Bulut EK. Humeral Shaft and Distal Fractures: Anatomy Epidemiology and Classification of Diaphyseal Fr. In: Tiftikçi U, Erdoğan E, Ergün C, Güneş Z, editors. Current Concepts in Adults Upper Extremity Fractures. 1st ed. Ankara: Türkiye Klinikleri; 2025. p.85-89.

ABSTRACT

The humeral shaft consists of the surgical neck in the proximal and the space between the epicondyles in the distal. Its blood supply is heterogeneous, the distal part is less vascularized and the rate of nonunion is high. The main structure responsible for the nutrition of the humeral shaft is the attachment site of the coracobrachialis muscle and the feeding artery in the bone region where the brachialis muscle begins.
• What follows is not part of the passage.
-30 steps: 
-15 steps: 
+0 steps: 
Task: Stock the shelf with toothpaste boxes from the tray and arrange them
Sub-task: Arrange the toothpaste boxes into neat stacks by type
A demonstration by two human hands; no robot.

The deltoid tuberosity and the radial groove are surgically important. The radial nerve passes through the radial groove together with the profunda artery. In the surgical examination of the humeral shaft, the brachial artery, axillary nerve, median, ulnar and radial nerves should be monitored. The Orthopedic Trauma Association (OTA)/AO classification, based on the Müller AO classification of long bone fractures, is the most widely used classification for humeral shaft fractures. Simple, wedge and complex fractures are the three main categories, which are further subdivided according to the fracture pattern.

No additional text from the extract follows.